WORK REQUIRED =>
Scan the listing below and copy every line holding "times".

[SUPPLIED MATERIAL — start]

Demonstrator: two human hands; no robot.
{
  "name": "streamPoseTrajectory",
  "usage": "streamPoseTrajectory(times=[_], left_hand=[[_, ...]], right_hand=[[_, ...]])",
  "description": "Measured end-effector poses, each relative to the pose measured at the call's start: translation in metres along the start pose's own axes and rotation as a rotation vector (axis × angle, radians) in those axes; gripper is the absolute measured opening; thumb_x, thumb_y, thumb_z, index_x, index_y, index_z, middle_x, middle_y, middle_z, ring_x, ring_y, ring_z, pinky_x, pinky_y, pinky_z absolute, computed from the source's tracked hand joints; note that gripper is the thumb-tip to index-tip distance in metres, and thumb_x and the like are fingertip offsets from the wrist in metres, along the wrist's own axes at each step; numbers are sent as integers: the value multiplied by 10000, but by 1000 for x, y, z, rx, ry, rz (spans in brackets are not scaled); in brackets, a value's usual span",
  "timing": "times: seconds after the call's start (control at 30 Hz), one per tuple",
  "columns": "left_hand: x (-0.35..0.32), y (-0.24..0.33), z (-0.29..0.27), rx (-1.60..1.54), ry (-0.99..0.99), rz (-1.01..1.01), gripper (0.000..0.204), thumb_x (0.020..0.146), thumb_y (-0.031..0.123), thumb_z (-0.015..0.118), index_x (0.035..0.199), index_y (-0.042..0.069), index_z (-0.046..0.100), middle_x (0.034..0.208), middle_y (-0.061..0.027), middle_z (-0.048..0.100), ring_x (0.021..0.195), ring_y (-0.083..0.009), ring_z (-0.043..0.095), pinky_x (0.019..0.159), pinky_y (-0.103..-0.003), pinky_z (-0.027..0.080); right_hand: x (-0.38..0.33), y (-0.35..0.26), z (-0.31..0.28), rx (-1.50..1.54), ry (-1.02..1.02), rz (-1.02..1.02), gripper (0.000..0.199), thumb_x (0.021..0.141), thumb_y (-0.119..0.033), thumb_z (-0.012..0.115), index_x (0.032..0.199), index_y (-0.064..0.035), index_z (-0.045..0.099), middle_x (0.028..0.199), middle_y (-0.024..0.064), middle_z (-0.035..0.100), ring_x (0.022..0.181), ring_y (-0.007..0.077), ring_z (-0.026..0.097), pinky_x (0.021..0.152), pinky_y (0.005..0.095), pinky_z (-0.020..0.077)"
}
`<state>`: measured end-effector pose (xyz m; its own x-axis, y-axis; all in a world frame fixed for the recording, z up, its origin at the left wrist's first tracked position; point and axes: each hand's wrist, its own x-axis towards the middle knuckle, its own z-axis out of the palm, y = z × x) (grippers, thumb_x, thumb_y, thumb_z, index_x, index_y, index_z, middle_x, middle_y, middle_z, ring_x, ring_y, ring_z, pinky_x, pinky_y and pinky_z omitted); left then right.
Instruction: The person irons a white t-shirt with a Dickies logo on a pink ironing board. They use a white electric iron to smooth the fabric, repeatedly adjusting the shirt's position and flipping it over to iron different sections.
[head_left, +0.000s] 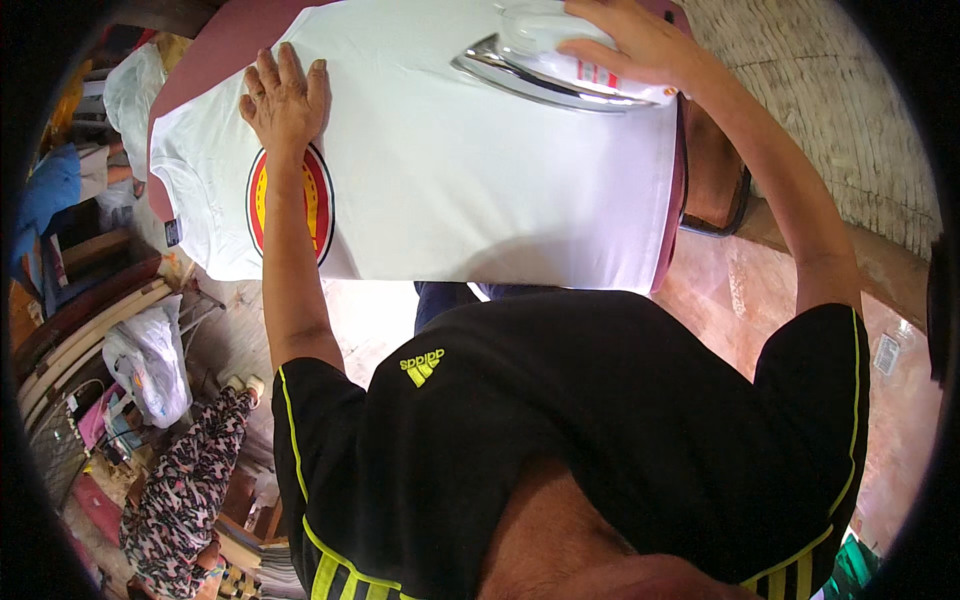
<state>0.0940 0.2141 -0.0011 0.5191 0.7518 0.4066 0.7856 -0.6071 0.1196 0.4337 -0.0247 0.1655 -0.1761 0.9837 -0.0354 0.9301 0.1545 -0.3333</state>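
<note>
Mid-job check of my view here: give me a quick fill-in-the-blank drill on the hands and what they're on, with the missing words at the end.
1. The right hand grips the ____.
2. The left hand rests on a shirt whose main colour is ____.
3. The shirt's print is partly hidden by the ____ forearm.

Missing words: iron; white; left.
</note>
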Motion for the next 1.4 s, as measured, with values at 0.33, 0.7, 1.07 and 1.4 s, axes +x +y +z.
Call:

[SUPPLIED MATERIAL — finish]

EXERCISE RESULT =>
  "usage": "streamPoseTrajectory(times=[_], left_hand=[[_, ...]], right_hand=[[_, ...]])",
  "timing": "times: seconds after the call's start (control at 30 Hz), one per tuple",

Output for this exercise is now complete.